--- START ---
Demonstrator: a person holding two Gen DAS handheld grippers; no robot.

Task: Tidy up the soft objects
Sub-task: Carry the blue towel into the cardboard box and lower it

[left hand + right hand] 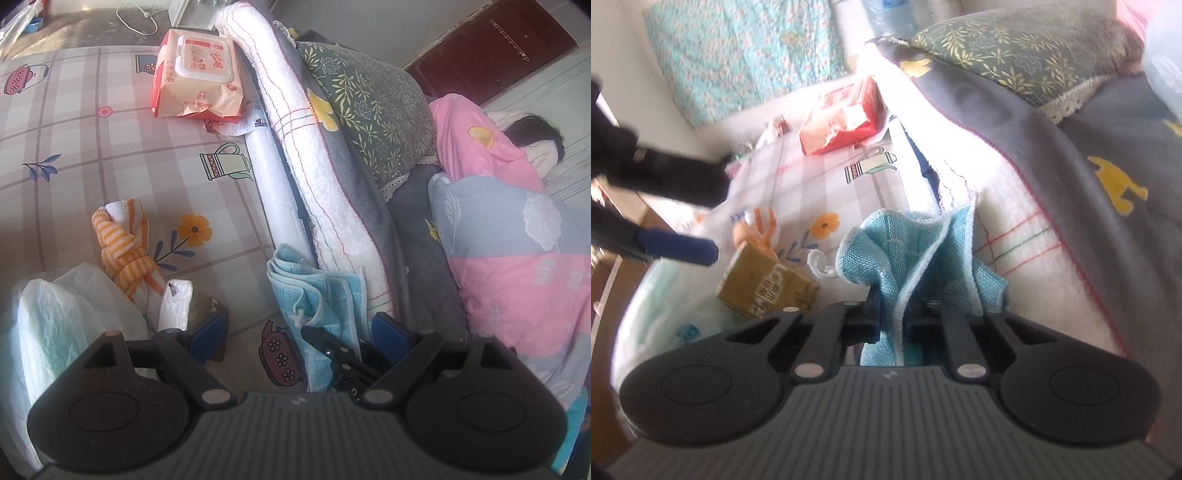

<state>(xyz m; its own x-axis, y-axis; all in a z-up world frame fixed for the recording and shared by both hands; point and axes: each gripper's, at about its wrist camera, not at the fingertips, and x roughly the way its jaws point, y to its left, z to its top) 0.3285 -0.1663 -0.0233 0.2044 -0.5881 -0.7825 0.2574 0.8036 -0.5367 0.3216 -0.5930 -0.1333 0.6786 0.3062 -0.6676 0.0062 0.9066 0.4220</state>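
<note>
The right gripper is clamping the blue cloth, lifting it just beside the white towel. The left gripper is hovering near it, fingers apart. Next, probably: catching a free corner for folding.

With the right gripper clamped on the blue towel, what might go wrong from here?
The right gripper pinches only a bunched fold of the blue towel, so it may slip free. The towel hangs against the white blanket, which could drag along. The open left gripper is close and might collide.
</note>
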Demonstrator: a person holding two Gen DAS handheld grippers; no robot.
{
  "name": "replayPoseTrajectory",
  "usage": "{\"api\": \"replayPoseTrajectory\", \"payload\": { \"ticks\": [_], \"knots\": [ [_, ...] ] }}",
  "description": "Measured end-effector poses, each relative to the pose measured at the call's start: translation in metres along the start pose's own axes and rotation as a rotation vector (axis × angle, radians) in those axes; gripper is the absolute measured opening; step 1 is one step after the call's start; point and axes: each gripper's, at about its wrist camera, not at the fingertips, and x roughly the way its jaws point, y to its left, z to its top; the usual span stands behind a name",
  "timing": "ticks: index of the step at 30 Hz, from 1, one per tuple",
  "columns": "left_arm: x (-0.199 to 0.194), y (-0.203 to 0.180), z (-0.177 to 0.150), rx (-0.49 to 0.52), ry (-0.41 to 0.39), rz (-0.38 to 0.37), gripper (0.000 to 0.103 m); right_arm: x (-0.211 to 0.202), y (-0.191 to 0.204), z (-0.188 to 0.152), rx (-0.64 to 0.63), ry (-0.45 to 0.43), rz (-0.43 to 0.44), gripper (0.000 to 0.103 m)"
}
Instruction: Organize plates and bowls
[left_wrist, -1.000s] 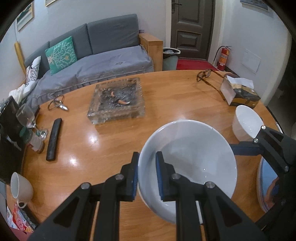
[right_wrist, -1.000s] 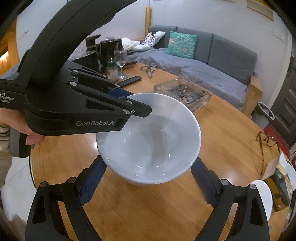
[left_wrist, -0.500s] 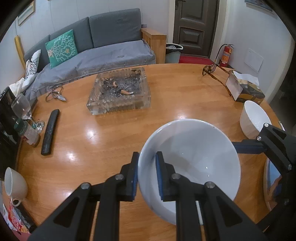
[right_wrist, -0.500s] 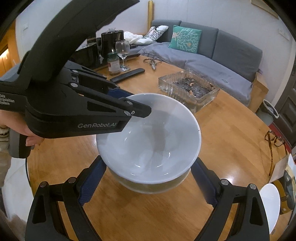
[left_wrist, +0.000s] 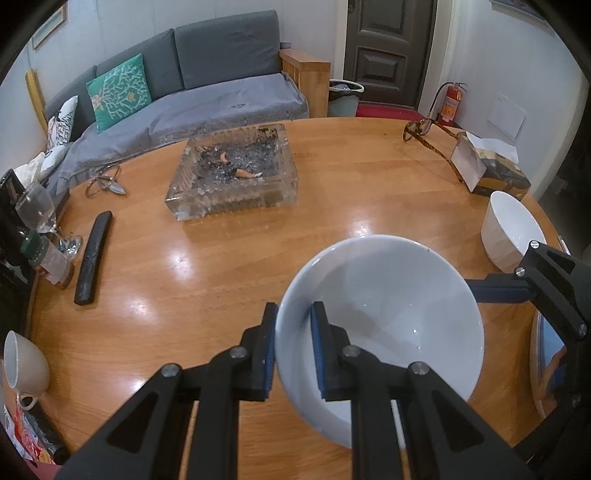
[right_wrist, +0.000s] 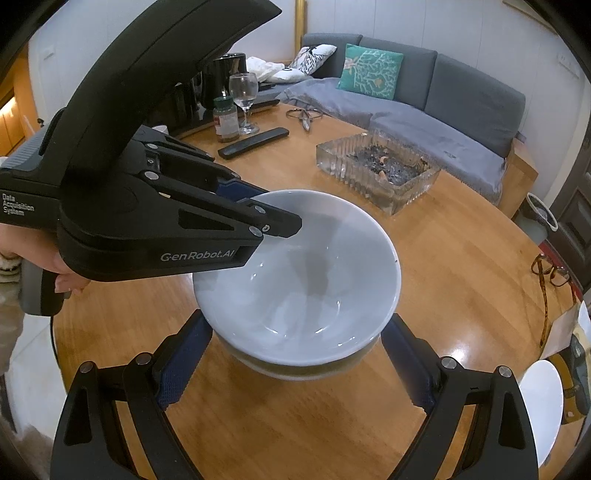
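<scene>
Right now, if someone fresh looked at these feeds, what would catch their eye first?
The big white bowl in the foreground, its rim pinched by the left tool, sitting over a second bowl that shows under it in the right wrist view. The right tool straddles the pair with its jaws wide. Behind, mid-table, a glass ashtray with cigarette butts stands out.

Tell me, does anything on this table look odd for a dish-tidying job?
Yes: a glass ashtray with cigarette butts and ash sits mid-table, and a small white bowl lies tipped on its side near the table's edge.
</scene>
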Motion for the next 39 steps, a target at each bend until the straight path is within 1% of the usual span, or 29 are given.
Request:
{"api": "replayPoseTrajectory", "payload": {
  "ticks": [20,32,39],
  "knots": [
    [0.008,-0.003,-0.004,0.000,0.026,-0.010,0.015,0.005,-0.001,-0.004,0.002,0.012,0.007,0.090],
    [0.008,-0.003,-0.005,-0.001,0.025,-0.009,0.015,0.002,0.001,-0.006,-0.002,0.005,0.009,0.090],
    [-0.008,-0.003,0.003,-0.005,-0.020,-0.007,0.016,-0.021,-0.005,-0.013,-0.006,-0.030,0.000,0.090]
  ]
}}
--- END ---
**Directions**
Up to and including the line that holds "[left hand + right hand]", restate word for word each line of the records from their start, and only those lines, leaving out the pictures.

**Exercise result**
Demonstrator: a person holding two Gen DAS handheld grippers; no robot.

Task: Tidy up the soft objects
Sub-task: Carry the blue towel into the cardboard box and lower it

[left hand + right hand] 

The exercise is done.